Sanitary attacks the Commission’s findings against it on the grounds that they are based on incompetent evidence and that the evidence accepted by the Commission is unreliable. Sanitary argues that the reports of the tests performed under the supervision of the testifying expert were inadmissible as hearsay because the subordinates did not testify and because the expert did not perform the actual tests.3 But administrative agencies are not rigidly restricted by the jury trial rules of evidence. Opp Cotton Mills v. Administrator, 1941, 312 U.S. 126, 155, 657, 61 S.Ct. 524, 85 L.Ed. 624; Federal Trade Comm’n v. Cement Institute, 1948, 333 U.S. 683, 705-706, 68 S.Ct. 793, 92 L.Ed. 1010; Phelps-Dodge Refining Corporation v. Federal Trade Comm’n, 2 Cir., 1943, 139 F.2d 393, 397. Moreover, even if such rules were applied, it is doubtful whether test reports, when testified to by a person supervising and participating in them, are hearsay. See 5 Wigmore on Evidence §§ 1385, 1385a.
Finally, Sanitary suggests that the inflexible application of the tolerance allowed by the Trade Practice Rules is repugnant to the Constitution as a denial of due process. This argument rests on the false assumption, dealt with in the Northern Feather Works case, supra, that compliance with the Commission’s orders places an exceedingly difficult or impossible burden on petitioners. The fact that petitioners may have to regulate their mechanical separating machines so as to attempt to produce the feather and down content specified in the labels, instead of aiming at that amount less the 15% tolerance, is not a denial of due process. See Schmidinger v. City of Chicago, 1913, 226 U.S. 578, 33 S.Ct. 182, 57 L.Ed. 364; Dictograph Products, Inc., v. Federal Trade Comm’n, 2 Cir., 1954, 217 F.2d 821, 826, certiorari denied 349 U.S. 940, 75 S.Ct. 784, 99 L.Ed. 1268.
The petitions to set aside the orders are denied, and the orders are affirmed.

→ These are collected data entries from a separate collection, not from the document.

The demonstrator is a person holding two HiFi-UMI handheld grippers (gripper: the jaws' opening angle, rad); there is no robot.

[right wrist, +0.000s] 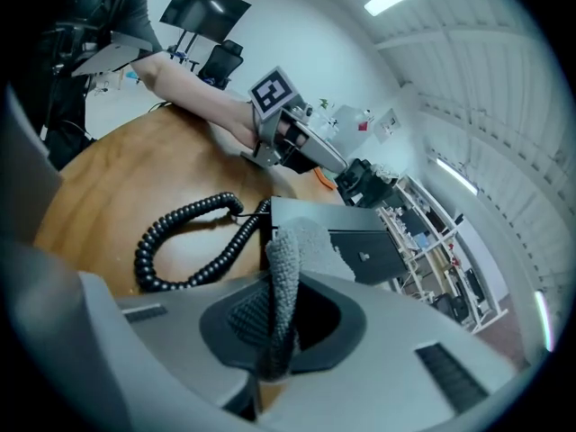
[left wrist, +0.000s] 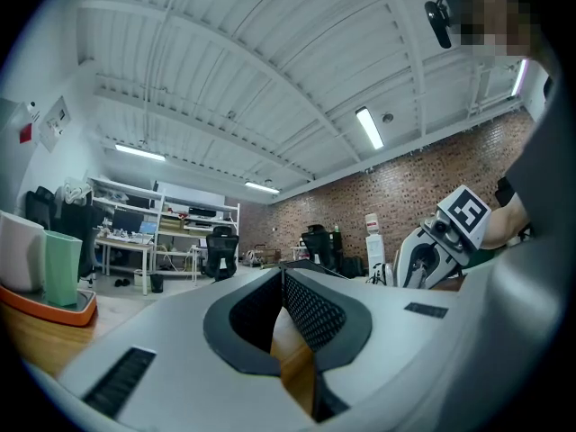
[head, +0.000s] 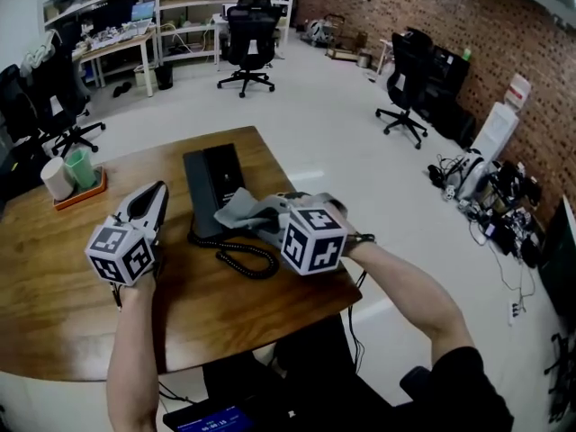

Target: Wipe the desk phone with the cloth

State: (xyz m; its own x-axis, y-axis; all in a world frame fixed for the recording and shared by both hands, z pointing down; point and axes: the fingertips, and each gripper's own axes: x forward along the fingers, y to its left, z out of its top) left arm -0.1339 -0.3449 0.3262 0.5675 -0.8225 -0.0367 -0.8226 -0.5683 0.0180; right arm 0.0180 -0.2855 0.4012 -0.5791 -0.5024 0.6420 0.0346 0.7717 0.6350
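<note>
The black desk phone (head: pixel 210 185) lies on the wooden table (head: pixel 72 286), and its coiled cord (head: pixel 241 256) loops toward me. My right gripper (head: pixel 275 220) is shut on a grey cloth (head: pixel 255 211), which drapes over the phone's near right corner. In the right gripper view the cloth (right wrist: pixel 286 268) stands pinched between the jaws, with the phone (right wrist: pixel 355 246) just beyond and the cord (right wrist: pixel 180 237) to the left. My left gripper (head: pixel 158 193) hovers left of the phone, shut and holding nothing; its tips (left wrist: pixel 283 279) meet.
An orange tray (head: pixel 79 193) with a white and a green cup (head: pixel 79 167) sits at the table's far left. The table's right edge (head: pixel 306 196) is close to the phone. Office chairs (head: pixel 249 39) and floor cables (head: pixel 490 214) lie beyond.
</note>
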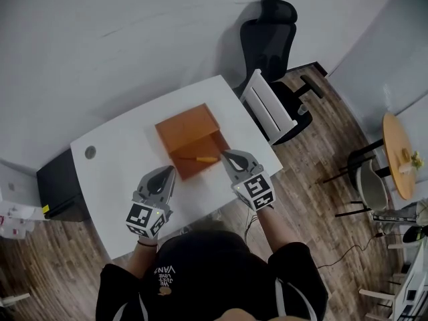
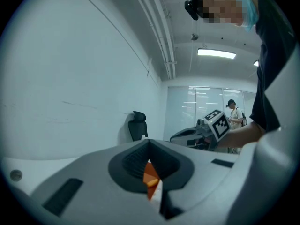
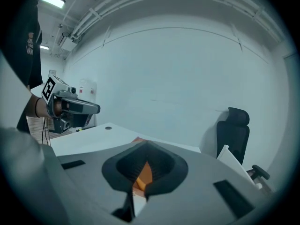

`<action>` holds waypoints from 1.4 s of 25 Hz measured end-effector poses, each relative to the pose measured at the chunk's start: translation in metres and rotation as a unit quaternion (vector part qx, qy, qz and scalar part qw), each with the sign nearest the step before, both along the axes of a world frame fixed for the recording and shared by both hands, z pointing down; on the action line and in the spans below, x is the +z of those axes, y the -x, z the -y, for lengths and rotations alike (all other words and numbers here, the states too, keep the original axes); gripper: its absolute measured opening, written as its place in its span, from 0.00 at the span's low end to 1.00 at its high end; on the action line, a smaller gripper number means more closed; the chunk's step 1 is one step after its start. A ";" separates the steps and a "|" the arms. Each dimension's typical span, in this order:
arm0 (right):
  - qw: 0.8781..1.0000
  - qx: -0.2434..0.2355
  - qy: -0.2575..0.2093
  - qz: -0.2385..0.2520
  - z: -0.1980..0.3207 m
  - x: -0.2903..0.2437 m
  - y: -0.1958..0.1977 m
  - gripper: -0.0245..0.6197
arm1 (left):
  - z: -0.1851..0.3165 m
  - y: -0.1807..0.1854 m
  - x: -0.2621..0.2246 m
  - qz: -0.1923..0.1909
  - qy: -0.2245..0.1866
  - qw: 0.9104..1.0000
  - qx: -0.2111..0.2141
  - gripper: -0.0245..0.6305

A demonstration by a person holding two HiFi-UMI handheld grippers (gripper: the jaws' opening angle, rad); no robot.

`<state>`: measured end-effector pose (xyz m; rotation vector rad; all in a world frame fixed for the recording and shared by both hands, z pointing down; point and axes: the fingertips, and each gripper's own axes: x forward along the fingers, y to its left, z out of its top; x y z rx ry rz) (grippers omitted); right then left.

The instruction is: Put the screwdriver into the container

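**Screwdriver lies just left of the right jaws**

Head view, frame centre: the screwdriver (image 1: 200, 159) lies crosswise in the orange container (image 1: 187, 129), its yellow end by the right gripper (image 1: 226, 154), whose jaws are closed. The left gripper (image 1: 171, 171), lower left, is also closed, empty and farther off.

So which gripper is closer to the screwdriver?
Right. The right gripper has its tips just beside the screwdriver, at its right end. The left gripper is farther off, by the near left corner of the orange container.

Left gripper (image 1: 168, 173), right gripper (image 1: 227, 156) (jaws together)
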<state>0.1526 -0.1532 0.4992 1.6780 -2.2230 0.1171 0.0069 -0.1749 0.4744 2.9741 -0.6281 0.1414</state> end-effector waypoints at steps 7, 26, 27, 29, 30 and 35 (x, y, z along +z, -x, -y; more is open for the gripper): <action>1.000 0.010 -0.023 0.019 -0.010 -0.014 -0.001 0.06 | 0.001 0.000 0.000 -0.002 0.000 1.000 0.001 0.06; 0.994 0.034 -0.071 0.075 -0.025 -0.044 -0.006 0.06 | 0.008 -0.003 -0.001 -0.010 0.002 1.000 -0.003 0.06; 0.994 0.034 -0.073 0.078 -0.026 -0.045 -0.006 0.06 | 0.009 -0.004 -0.002 -0.010 0.002 1.000 -0.004 0.06; 0.993 0.034 -0.076 0.086 -0.028 -0.046 -0.006 0.06 | 0.009 -0.006 -0.003 -0.011 0.003 1.000 -0.005 0.06; 0.992 0.034 -0.077 0.089 -0.029 -0.047 -0.006 0.06 | 0.010 -0.006 -0.003 -0.012 0.004 1.000 -0.006 0.06; 0.991 0.032 -0.079 0.103 -0.034 -0.046 -0.004 0.06 | 0.010 -0.005 -0.004 -0.015 0.006 1.000 -0.011 0.06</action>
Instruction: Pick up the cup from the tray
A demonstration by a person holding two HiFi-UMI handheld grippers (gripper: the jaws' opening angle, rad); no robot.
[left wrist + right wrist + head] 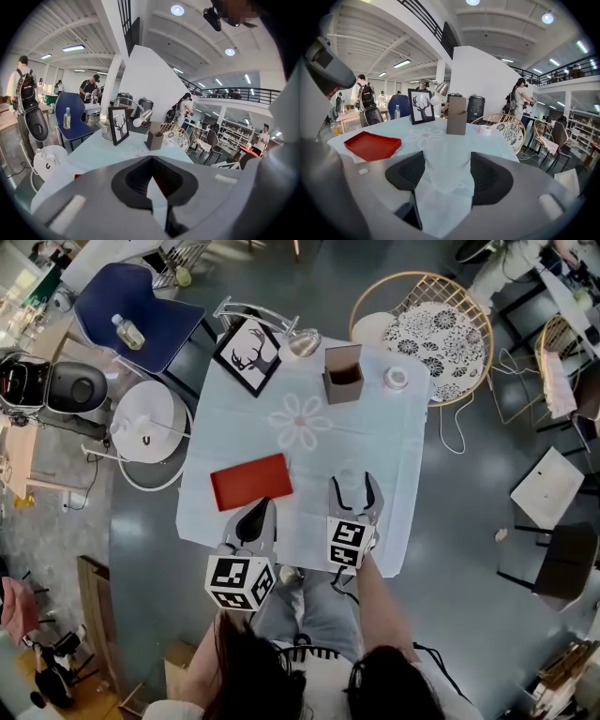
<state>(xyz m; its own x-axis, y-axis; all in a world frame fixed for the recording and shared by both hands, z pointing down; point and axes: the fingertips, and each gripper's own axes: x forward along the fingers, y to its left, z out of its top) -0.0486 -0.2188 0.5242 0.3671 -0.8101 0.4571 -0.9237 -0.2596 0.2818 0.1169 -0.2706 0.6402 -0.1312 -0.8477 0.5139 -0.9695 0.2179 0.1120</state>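
Note:
A translucent cup [446,165] stands between the jaws of my right gripper [446,173], and both dark pads press its sides. In the head view the cup [351,478] is over the pale blue tablecloth [309,442], right of the red tray [251,481] and off it. The tray [372,145] holds nothing. My right gripper [354,486] is near the table's front right. At the front edge, just below the tray, my left gripper [259,514] is shut and empty, its pads [136,180] meeting at the tips.
At the far side of the table stand a framed deer picture [247,355], a desk lamp [300,341], a brown box [344,374] and a tape roll [397,378]. A wicker chair [436,329], a blue chair [141,315] and a white stool [150,423] surround the table.

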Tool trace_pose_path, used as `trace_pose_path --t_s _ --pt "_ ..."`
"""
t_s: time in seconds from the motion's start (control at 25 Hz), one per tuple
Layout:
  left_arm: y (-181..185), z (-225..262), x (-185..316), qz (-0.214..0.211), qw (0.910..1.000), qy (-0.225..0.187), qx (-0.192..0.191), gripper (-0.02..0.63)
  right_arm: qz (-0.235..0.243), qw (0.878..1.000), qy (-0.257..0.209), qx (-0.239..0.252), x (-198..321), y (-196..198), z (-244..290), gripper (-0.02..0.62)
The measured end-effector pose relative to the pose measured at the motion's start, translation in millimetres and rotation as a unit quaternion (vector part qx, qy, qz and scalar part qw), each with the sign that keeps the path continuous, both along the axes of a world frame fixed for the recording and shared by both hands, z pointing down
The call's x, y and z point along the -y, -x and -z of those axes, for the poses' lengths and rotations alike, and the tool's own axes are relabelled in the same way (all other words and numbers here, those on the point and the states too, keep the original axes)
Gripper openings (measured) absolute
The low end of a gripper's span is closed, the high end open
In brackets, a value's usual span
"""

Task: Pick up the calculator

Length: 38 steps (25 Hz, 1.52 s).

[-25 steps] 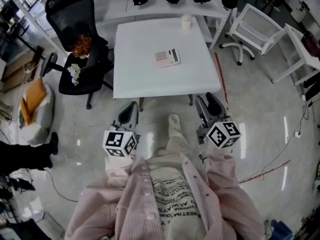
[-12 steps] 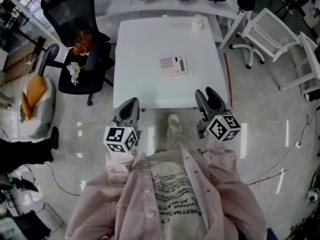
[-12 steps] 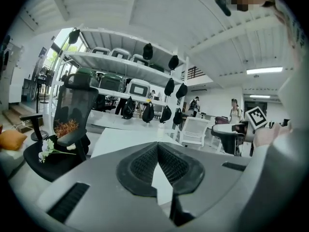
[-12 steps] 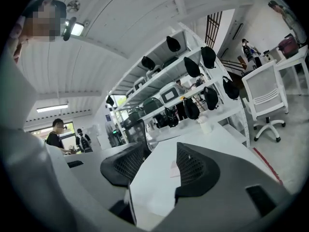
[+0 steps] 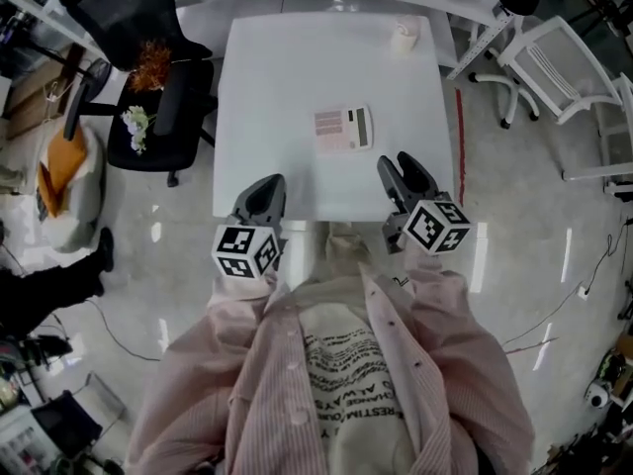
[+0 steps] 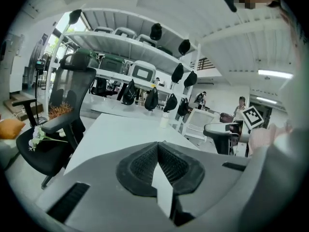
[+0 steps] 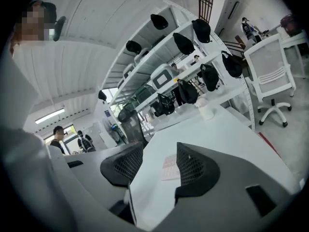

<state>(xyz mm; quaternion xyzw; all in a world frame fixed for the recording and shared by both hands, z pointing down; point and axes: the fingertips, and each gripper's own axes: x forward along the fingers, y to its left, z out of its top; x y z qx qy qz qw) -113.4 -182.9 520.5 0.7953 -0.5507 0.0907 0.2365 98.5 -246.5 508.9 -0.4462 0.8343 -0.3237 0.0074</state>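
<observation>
A pink and white calculator [image 5: 343, 129] lies flat near the middle of the white table [image 5: 267, 77]. In the right gripper view the calculator [image 7: 169, 167] shows between the jaws, some way ahead. My right gripper [image 5: 394, 171] is open with nothing in it, at the table's near edge, just right of the calculator and short of it. My left gripper [image 5: 265, 192] is shut and empty, at the near edge to the calculator's left. In the left gripper view its pads [image 6: 145, 166] press together over the bare tabletop.
A white cup [image 5: 404, 37] stands at the table's far right corner. A black office chair [image 5: 148, 57] with flowers on it stands left of the table, a white chair [image 5: 564, 62] to the right. Shelves with black helmets [image 7: 186, 43] run behind the table.
I have stepped toward the table. Both grippers moved forward from over the floor to the table's near edge, and the calculator is now closer to them.
</observation>
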Motion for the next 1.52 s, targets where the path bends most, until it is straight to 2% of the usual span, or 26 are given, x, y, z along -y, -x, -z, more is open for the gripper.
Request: trace_pose_path --t_s 0.28,0.56,0.96,1.52 --pt "-8.8 -36.7 43.2 0.011 0.9989 0.045 -0.002 0.002 0.001 0.998 0.066 0.012 48.3 -2.0 -51.5 0.189" --pt "-10.3 -69.2 68.6 0.026 0.9961 0.084 -0.008 0.002 0.022 0.993 0.118 0.005 77.5 7.8 -93.4 0.189" --pt "-1.5 -104.6 81.2 0.046 0.9894 0.137 -0.016 0.002 0.056 0.98 0.191 -0.006 88.1 27.4 -144.1 0.189" --pt "-8.5 -137.5 87.8 0.025 0.9816 0.187 -0.028 0.002 0.103 0.961 0.256 -0.004 89.3 51.4 -173.5 0.187"
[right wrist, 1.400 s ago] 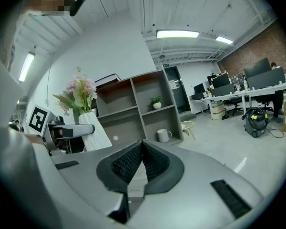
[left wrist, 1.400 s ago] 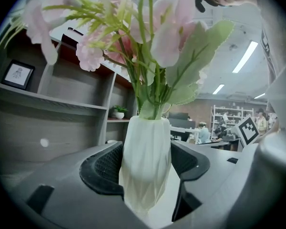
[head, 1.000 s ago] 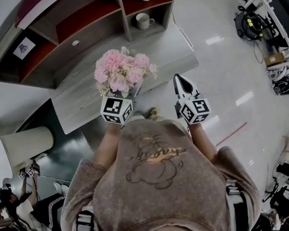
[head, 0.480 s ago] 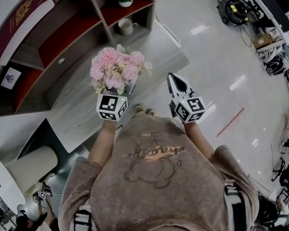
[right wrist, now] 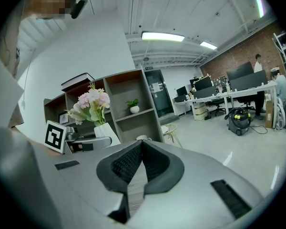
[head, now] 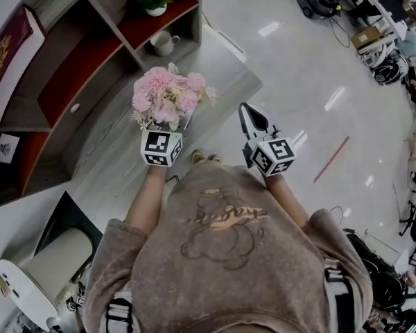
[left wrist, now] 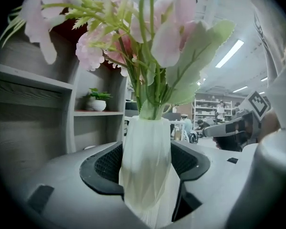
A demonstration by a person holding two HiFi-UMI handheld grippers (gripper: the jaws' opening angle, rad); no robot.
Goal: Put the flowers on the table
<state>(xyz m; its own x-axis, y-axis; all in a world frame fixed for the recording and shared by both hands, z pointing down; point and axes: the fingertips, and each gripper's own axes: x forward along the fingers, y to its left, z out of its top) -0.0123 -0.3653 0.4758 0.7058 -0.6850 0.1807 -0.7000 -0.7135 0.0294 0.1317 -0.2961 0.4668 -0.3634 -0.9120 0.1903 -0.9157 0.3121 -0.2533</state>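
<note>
A bunch of pink flowers (head: pixel 168 97) stands in a white faceted vase (left wrist: pixel 146 171). My left gripper (left wrist: pixel 146 162) is shut on the vase, its black pads against both sides. In the head view the blooms hide the left jaws, and the bunch hangs over the near part of the grey wooden table (head: pixel 104 151). My right gripper (head: pixel 248 111) is to the right of the flowers, over the floor, jaws pressed together with nothing between them. The right gripper view shows the flowers (right wrist: pixel 91 104) and vase (right wrist: pixel 106 130) off to its left.
A shelf unit (head: pixel 90 54) rises behind the table, holding a white mug (head: pixel 161 42), a small potted plant (head: pixel 152 2) and a red book (head: pixel 7 54). A white cylinder (head: pixel 48 262) lies at lower left. Glossy floor (head: pixel 298 68) spreads right, with office desks (right wrist: pixel 238 92) beyond.
The view has swung: shelf and table have slid left and up in the picture. Both grippers keep their spacing, and the left one still holds the vase.
</note>
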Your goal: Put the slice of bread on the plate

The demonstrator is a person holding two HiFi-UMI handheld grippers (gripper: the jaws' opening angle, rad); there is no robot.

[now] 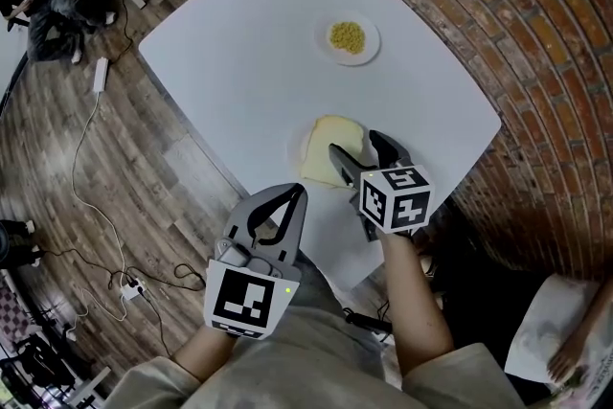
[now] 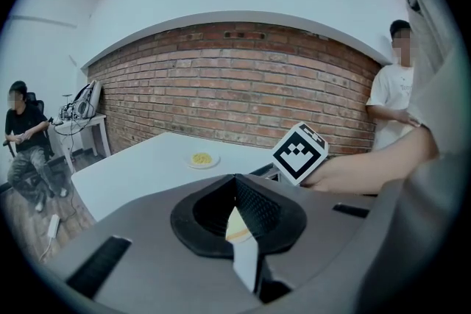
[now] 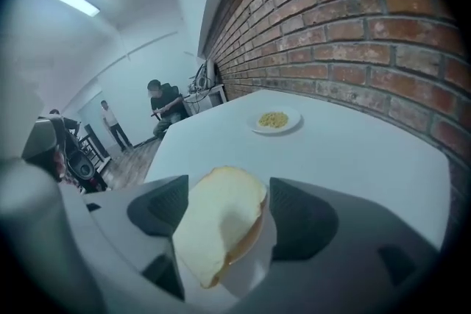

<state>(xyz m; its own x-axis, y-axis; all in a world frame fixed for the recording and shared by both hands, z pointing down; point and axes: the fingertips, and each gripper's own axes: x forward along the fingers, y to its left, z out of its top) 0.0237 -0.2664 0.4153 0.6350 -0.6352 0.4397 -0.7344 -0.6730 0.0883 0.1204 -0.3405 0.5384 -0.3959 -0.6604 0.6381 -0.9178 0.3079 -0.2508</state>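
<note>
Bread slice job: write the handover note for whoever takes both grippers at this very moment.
Left gripper: shut, empty, held near the table's near edge.
Right gripper: open, jaws either side of the bread slice, pads not pressing on it.
Bread slice: lying on the plate in front of the person. A second small plate of yellow food sits farther back.
Done: bread looks placed and let go.
Left: probably only to draw the right gripper back without nudging the slice.
</note>
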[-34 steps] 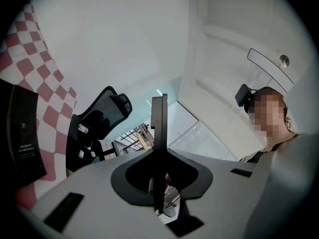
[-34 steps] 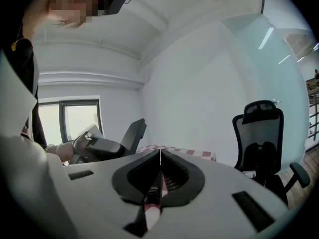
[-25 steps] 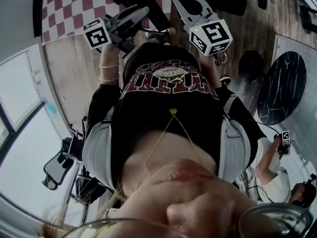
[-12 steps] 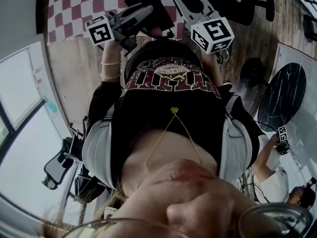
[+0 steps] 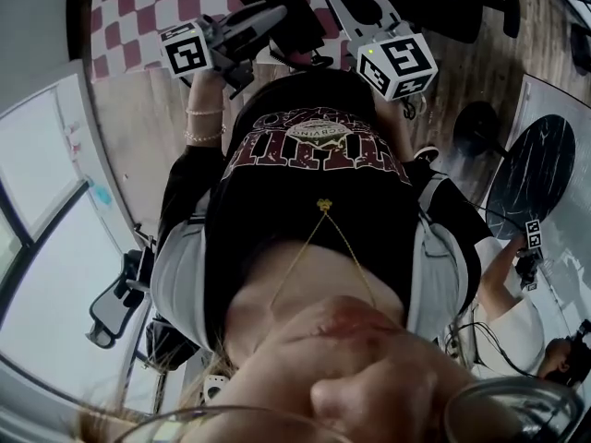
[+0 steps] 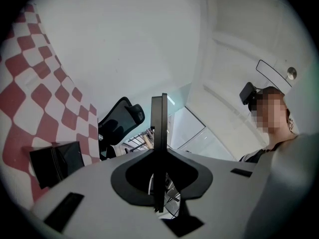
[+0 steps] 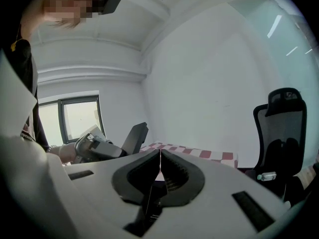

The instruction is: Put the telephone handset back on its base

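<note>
Telephone handset: not made out in any view. A dark box-shaped thing (image 6: 56,164) shows against the checked table (image 5: 152,7); whether it belongs to the telephone cannot be told.
Left gripper (image 6: 159,114): clenched, jaws pressed flat together with nothing between them. Open air lies on both sides of the jaws, and it is tilted up toward a white wall.
Right gripper (image 7: 159,156): clenched, jaw tips meeting with nothing held. The far edge of the checked table shows just beyond the tips.
Marker cubes: the left cube (image 5: 185,50) and right cube (image 5: 397,63) are well apart, both held ahead of the person's dark shirt (image 5: 314,183).
Table edge: the near edge of the checked table meets the wooden floor (image 5: 138,127), and both grippers hang about that edge.
Surroundings: a black office chair (image 7: 281,128) stands right of the table and a round dark table (image 5: 536,160) is well apart. A second person (image 5: 508,317) is at the lower right.
</note>
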Demonstrator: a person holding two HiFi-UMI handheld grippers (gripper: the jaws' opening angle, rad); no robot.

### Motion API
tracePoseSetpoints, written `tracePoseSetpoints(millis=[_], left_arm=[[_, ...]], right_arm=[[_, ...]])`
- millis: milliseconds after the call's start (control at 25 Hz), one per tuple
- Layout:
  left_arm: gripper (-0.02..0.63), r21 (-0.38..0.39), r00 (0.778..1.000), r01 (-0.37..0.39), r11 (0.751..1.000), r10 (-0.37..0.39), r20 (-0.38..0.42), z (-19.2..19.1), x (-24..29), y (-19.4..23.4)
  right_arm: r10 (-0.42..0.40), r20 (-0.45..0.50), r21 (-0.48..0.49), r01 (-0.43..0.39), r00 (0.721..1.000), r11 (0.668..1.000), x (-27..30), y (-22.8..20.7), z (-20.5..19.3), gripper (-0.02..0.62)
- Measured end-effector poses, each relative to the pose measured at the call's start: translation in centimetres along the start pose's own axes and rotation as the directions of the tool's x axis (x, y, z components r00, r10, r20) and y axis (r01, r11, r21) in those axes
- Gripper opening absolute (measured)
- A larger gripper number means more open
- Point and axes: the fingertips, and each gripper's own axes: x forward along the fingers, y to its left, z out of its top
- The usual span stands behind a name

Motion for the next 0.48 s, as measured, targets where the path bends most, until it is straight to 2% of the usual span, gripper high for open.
tracePoseSetpoints(millis=[200, 480], left_arm=[[0.077, 0.0, 1.0, -0.015, 1.0, 0.015, 0.024, 0.1, -0.4, 0.2], [0.077, -0.008, 0.996, -0.041, 0.999, 0.041, 0.083, 0.0, -1.1, 0.6]], right_arm=[[0.02, -0.016, 0.001, -0.02, 1.0, 1.0, 0.4, -0.1, -0.3, 0.021], [0.091, -0.038, -0.03, -0.092, 0.995, 0.995, 1.7, -0.2, 0.1, 0.021]])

. In the Louis Buchwalter case, No. 23805, the petitioners are Louis Buchwalter and Emanuel Cohen, co-partners, doing business as the National Feather & Down Company (hereafter referred to as “National”). In The L. Buchman case, No. 23806, the petitioners are The L. Buehman Co., a New York corporation (hereafter referred to as “Buchman”), and its principal officers: Irving Buchman, Sylvan Buchman, and Tillie Buchman. In the Sanitary Feather case, No. 23807, the petitioners are the Sanitary Feather & Down Co., Inc., a New York corporation (hereafter referred to as “Sanitary”), and its officers: Martin Braff, Joe Braff, Philip Kestenbaum and Stanford W. Braff.
. The analyses relied on by the Commission showed an average goose feather content of 61.15% in pillows labeled 80% goose feathers, and of 70.5% in pillows labeled 100% goose feathers. These percentages are well below the 15% tolerance permitted by the Trade Practice Rules. 16 CFR (Supp.1956) § 200.3(c) (1). The 15% tolerance means, for instance, that a pillow labeled “100% down” and containing only 85% down will not be considered as mislabeled.
. The subordinates who performed tbe tests were not called as witnesses by Sanitary to rebut the supervising expert’s testimony. Moreover, the supervising expert was closely cross-examined by petitioners on all phases of the sampling and testing techniques involved. As a matter of fact, tests made by tbe various petitioners were made in much the same way, and were admitted in evidence without the production of the persons who actually took the samples.